For purposes of this agreement, “Cause” means: (a) a violation of Executive’s obligations regarding confidentiality or the protection of sensitive, confidential or proprietary information, or trade secrets; (b) an act or omission by Executive resulting in Executive being charged with a criminal offense which constitutes a felony or involves moral turpitude or dishonesty; (c) conduct by Executive which constitutes gross neglect, insubordination, willful misconduct, or a breach of Dell’s Code of Conduct or a fiduciary duty to Dell or its shareholders; or (d) Dell Senior Management’s determination that Executive violated state or federal law relating to the workplace environment, including, without limitation, laws relating to sexual harassment or age, sex, race, or other prohibited discrimination.

For purposes of this Agreement, “Good Reason” means (i) a material reduction in the Executive’s base salary, (ii) a material adverse change to the Executive’s title or a material reduction in the Executive’s authority, duties or responsibilities, or (iii) a change in the Executive’s principal place of work to a location of more than 25 miles from his principal place of work immediately prior to such change; provided, that the Executive provides written notice to the Company of the existence of any such condition within 90 days of the Executive having actual knowledge of the initial existence of such condition and the Company fails to remedy the condition within 30 days of receipt of such notice (the “Cure Period”).

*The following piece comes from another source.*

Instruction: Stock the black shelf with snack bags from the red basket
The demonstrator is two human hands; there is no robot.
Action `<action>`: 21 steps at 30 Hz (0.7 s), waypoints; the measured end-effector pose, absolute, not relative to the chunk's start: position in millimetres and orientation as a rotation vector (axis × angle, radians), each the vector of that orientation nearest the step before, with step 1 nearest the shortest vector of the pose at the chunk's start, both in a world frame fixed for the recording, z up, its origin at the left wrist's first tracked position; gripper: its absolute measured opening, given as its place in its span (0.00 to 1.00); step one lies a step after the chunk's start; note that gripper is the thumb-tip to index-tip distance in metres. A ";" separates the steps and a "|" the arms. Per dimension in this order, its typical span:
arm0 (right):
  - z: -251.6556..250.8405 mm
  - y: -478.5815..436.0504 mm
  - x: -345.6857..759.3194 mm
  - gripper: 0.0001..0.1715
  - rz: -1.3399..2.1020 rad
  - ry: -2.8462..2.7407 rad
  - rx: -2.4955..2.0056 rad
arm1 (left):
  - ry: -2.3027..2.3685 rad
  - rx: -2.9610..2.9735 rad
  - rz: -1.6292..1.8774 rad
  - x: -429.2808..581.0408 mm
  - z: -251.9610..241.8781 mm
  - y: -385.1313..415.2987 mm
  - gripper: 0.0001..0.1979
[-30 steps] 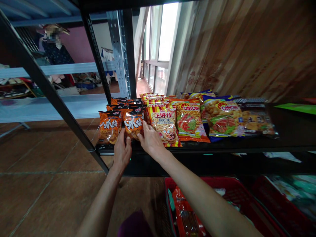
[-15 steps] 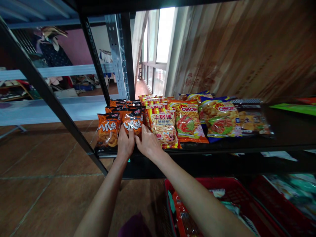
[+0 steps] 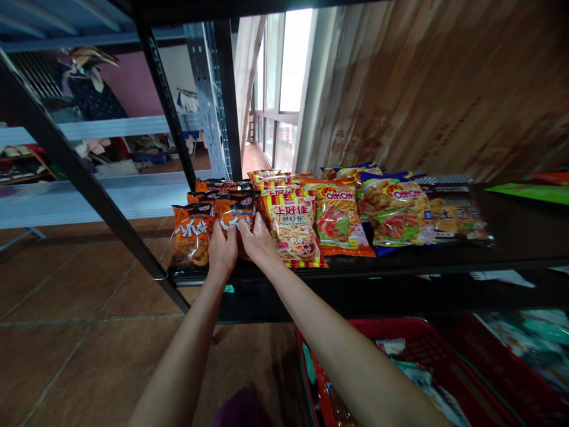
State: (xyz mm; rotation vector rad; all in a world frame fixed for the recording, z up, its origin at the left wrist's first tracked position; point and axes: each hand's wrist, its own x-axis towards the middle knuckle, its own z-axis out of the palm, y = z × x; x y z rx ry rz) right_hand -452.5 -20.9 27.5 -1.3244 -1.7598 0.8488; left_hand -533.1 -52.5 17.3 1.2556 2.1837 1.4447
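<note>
An orange and black snack bag (image 3: 235, 209) stands at the front of the dark shelf, gripped from both sides. On its left side is my left hand (image 3: 223, 248), thumb against the front. My right hand (image 3: 259, 242) closes on its right side, thumb also on the front; some fingertips are hidden behind the bag. A matching orange bag (image 3: 192, 237) stands just left of my left hand, with several more behind. Close to the right of my right hand is a red and yellow prawn cracker bag (image 3: 291, 228).
Farther right along the shelf (image 3: 444, 256) stand an orange noodle-snack bag (image 3: 336, 216), a blue-edged bag (image 3: 398, 210) and a brown bag (image 3: 456, 210). A black post (image 3: 164, 107) rises at the left. Below sits a red basket (image 3: 395, 327) of packets.
Both hands have slid slightly higher on the orange bag, and the right thumb now lies across its front. The neighbouring bags stay in place; the view has shifted a little.
</note>
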 end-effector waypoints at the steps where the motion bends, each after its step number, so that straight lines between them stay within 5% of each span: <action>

In order to resign for Good Reason, an Executive must actually terminate employment no later than 90 days following the end of such Cure Period, if the Good Reason condition remains uncured; provided, that, if such Good Reason condition is solely the result of a material reduction in the Executive’s authority, duties or responsibilities that is directly related to the occurrence of a Change in Control (as defined in Managed Equity Plan) and such Good Reason condition remains uncured following the end of the Cure Period, the Executive may not terminate his employment for Good Reason until the first date that follows the six month anniversary of such Change in Control.

During Executive’s employment with Dell, Dell agrees to provide Executive with Sensitive Information (as that term is defined below) and to associate Executive with Dell’s good will.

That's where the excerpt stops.